When you or your organization do something sustainable, do you tell others about it? If not, you may be practicing “stealth sustainability”, which may be a problem. Stealth Sustainability is the implementation of sustainability projects and achievement of sustainability results that are not acknowledged publicly and, at times, are hidden from the general public, media, and/or other stakeholders to the detriment, rather than for the benefit, of advancing sustainability. Stealth sustainability can occur at any level of human activity, including the individual, organizational, community, and societal levels, and, given the nature of anything which is stealthy, is often difficult to detect and, therefore, to change from the outside.
But, given the generally positive feedback most sustainability entities would likely receive if their respective sustainability profiles were made visible, why would individuals, organizations, and others adopt and practice a stealth sustainability strategy? Possible reasons for this counter-intuitive approach are fear of being scrutinized, fear of eventual conceptual, product, or project problems including failure, and fear of raising expectations, both internally and externally, that even more or better sustainability projects will be developed on an ongoing basis in the future. Another reason, which has been the focus of one use of the term “brownwashing” (Kim & Lyon, 2014), is the fear that one or more stakeholders might not look favorably upon the idea or the results of sustainability management. So, fear may be a major generalized factor in why those who engage in sustainability management may be hesitant to make that information public. However, as understandable as that emotion is, several other human characteristics, including altruism, self-pride, leadership, and rationality may be summoned to balance out those fears.
Why would such a transformation of human motivation and behavior be beneficial? If, as it appears, both environmental and socio-economic sustainability need to be advanced to become central organizing principles of all human cultures, significant numbers of individuals, organizations, networks, and communities within those cultures apparently need to not only adopt and execute sustainability projects but also need to promote both their successes and their non-successes, so that we can learn from one another and use those lessons to improve and increase those sustainability projects so that they diffuse throughout, and eventually shape, our cultures in sustainability directions. No promotion, no learning, no advancement.
The problem of stealth sustainability probably exists throughout many cultures and organizations, including universities. In one university with which I was associated several years ago, that some organization administrators chose not to inform either the residents or visitors, or even other university officials that a residence hall that they were about to rename and rededicate was one of the first “green dorms” in the U.S. (in the 1990s). No signs, no brochure, no recognition.
We probably all have examples of similar sustainability recognition problems that we have observed in the organizations with which we are familiar.
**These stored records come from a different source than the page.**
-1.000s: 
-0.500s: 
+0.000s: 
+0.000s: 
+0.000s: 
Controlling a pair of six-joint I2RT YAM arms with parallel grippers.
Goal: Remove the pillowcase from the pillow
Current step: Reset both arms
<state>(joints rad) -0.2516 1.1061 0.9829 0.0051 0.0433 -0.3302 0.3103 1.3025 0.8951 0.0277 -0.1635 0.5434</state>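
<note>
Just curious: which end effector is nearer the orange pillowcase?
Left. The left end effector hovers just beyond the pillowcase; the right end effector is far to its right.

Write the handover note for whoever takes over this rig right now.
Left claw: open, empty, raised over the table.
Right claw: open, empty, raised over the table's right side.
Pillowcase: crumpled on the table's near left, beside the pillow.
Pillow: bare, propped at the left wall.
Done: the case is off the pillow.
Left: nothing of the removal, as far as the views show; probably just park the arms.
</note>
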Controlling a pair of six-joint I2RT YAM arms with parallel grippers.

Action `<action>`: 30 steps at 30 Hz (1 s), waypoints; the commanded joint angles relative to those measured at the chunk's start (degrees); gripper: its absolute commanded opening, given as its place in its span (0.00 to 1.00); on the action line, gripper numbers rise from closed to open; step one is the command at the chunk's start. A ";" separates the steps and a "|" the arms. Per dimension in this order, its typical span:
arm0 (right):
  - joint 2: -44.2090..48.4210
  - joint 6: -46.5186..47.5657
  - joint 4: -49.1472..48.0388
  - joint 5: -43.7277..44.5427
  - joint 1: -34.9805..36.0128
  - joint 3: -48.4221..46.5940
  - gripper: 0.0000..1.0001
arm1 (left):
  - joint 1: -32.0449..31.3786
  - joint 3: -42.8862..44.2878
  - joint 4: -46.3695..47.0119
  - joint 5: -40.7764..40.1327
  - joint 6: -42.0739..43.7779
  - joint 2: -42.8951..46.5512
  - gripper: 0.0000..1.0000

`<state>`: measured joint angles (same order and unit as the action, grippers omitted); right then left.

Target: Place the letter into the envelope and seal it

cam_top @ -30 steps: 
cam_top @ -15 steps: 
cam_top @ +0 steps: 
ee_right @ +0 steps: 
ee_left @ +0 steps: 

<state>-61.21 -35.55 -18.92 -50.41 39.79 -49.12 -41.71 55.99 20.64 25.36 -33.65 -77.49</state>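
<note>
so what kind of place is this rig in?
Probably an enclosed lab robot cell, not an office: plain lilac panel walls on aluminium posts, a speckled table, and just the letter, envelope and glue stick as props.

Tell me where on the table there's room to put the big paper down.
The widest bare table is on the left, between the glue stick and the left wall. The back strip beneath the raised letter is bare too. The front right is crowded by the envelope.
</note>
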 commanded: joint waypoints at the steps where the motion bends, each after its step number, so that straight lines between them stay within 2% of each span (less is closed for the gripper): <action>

Speaking of green buildings, one common example of stealth sustainability in that sector is that of a well-known green building organization’s certification signs on a number of buildings in the U.S. After looking for certification signs or emblems on buildings that I had heard or read had achieved a certification from this organization, I have observed several that are hardly noticeable, especially those that are glazed/embossed on glass doors and windows. As the saying goes, “out of sight, out of mind”.